1996 – Certificate: Not Rated – American Film
7.0 out of 10
My new Roberts Stream 83i has arrived, as a replacement for my old but now sadly broken, Logitech Squeezebox. It plays FM radio. It plays Internet radio. It’s a DAB radio. It streams music from my NAS Drive. It sounds nice. It’s very easy to work out how to use it. It looks a little too like it was designed by someone with an over enthusiasm for 50’s sci-fi spaceship control panels; Buck Rodgers would feel right at home with it. What’s there not to like? Well, two things so far. Despite giving access to thousands of radio stations available on the Internet, it only give you 5 pre-sets for them, which is a bit perverse; was that bit of the specification sorted out on a Friday afternoon by some thickie on work experience with the company? Also, and far more annoyingly, it won’t shuffle music from my NAS Drive unless there’re less than about 2,000 tracks or folders in a folder, so it expects me to rearrange my whole, digital music collection to convenience this crappy bit of its design. I’ve e-mailed the company for a solution; let’s see how long it takes to reply and what it says.

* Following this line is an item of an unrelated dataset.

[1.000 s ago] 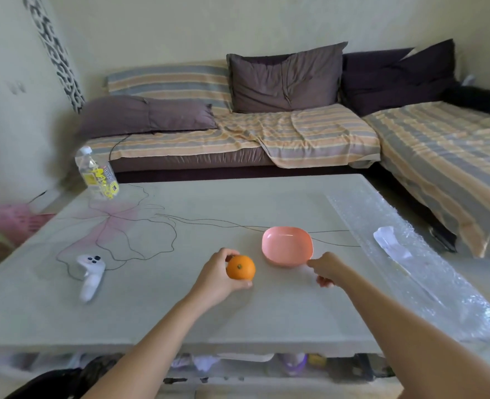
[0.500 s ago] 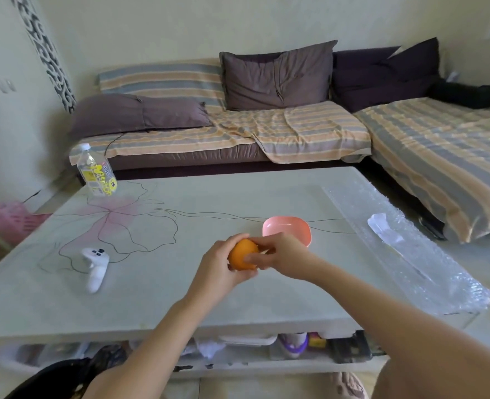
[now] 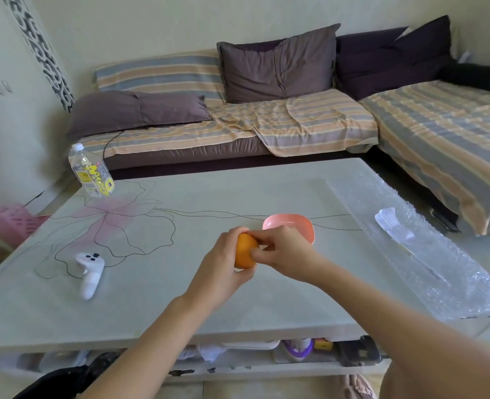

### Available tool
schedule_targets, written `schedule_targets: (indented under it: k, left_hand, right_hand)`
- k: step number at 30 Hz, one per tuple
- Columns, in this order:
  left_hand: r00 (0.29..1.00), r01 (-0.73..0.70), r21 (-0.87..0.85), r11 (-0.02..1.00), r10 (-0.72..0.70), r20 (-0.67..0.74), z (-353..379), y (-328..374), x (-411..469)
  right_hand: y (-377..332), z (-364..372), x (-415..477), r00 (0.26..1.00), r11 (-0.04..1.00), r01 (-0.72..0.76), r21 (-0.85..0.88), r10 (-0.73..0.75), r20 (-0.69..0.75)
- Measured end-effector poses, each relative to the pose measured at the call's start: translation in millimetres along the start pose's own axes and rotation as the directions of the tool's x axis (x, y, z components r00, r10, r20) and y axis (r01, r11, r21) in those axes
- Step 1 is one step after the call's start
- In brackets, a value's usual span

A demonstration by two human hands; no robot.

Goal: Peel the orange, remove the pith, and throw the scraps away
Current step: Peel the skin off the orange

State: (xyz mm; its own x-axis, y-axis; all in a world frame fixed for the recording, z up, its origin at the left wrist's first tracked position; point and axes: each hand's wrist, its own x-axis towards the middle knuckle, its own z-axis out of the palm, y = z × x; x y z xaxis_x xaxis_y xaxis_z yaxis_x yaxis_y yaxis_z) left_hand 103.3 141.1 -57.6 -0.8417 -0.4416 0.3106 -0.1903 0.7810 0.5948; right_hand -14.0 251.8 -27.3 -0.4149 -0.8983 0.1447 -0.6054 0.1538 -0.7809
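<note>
The orange (image 3: pixel 245 250) is held in the air just above the tabletop (image 3: pixel 238 191), near its front edge and between both hands. The left hand (image 3: pixel 220 272) cups it from the left and from below. Its grip is wrapped round the fruit, with the thumb over the top and the fingers curled underneath. The right hand (image 3: pixel 284 251) comes in from the right, and its grip is closed on the orange too, the fingertips and thumb pinching at the upper right of the peel. The skin that shows between the hands is whole and smooth; whether it is broken under the fingers cannot be told.

Just behind the right hand a pink bowl (image 3: pixel 301 223) stands on the tabletop, partly hidden by the knuckles. A white game controller (image 3: pixel 89 273) lies well to the left, and a clear water bottle (image 3: pixel 92 171) with a yellow label stands at the far left corner. A sheet of bubble wrap (image 3: pixel 439 272) runs along the right edge, with a crumpled white strip (image 3: pixel 393 228) lying on it.

Under the tabletop a shelf (image 3: pixel 266 367) holds assorted small things, too blurred to name. Beyond the tabletop is a striped corner sofa (image 3: pixel 310 122) with dark cushions (image 3: pixel 278 67). A pink basket (image 3: pixel 10 223) sits on the floor at the left.
</note>
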Motion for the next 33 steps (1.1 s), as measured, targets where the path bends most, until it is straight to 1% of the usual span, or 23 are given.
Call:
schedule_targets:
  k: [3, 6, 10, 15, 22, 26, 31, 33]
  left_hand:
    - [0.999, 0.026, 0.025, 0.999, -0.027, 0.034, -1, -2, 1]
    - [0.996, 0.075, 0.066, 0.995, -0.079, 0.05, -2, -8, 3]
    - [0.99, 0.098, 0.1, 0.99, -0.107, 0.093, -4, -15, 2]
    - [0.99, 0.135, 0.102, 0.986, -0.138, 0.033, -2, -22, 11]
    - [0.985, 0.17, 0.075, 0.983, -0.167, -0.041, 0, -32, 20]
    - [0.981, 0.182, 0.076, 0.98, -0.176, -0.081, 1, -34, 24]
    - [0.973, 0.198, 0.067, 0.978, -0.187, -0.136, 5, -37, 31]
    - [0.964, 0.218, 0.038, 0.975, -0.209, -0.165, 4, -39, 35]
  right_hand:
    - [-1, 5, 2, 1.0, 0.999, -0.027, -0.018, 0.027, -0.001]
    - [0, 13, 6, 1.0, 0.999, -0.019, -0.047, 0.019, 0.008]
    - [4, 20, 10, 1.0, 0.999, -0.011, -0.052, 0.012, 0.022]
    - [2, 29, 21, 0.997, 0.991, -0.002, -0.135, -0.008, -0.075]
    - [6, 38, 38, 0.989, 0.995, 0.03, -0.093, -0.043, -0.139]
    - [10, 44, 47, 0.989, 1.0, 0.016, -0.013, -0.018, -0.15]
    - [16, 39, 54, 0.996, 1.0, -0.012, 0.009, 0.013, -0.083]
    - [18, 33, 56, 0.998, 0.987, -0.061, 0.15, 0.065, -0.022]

It never fails to amaze me how those that design things never seem to get the details quite right. This film is about music too.
Wynn, Eric, Tony and Charlie are four losers that have little else in common. They form a band, go on tour, fall out a lot, deal with loads of angst and in the end come good. So pretty much like every other film ever written about a band. Having said that, it’s quite a lot of fun and, critically, feels fairly authentic. Their enigmatic road manager, Linus, also adds a slightly surreal feel to things too. It’s often hard for actors to look like musicians in films, but in this case they generally do a pretty good job. It does feel bit dated at times, mainly because these days so much independent music is promoted and distributed on the Internet. There is a bit near the end where the band is being spoken to by the head of a record company, who’s explaining, quite convincingly, how the band has to do this, that and the other to be successful. Sometimes it feels like that at work; I spend more time playing the game that doing anything that’s actually making any sort of difference. It doesn’t matter how many times I have it explained to me, I’m still left with a feeling that there’s a better way to do things.
A film about a band needs to have good music. With a number of decent, mid 90s, American indie rock songs, this movie does manage to be convincing enough on this level. In fact a couple of them are actually pretty good.
Recommended for garage mechanics, dope-heads, record shop assistants and construction vehicle manufacturer workers.
No cats, chainsaws or decapitations.
Top badass moment? The record company president meets the band and offers it a recording contract. It turns it down. That’s defiantly sticking it to The Man, and that’s badass; and in many ways stupid too, but there’s something to be said for keeping you integrity and principles intact.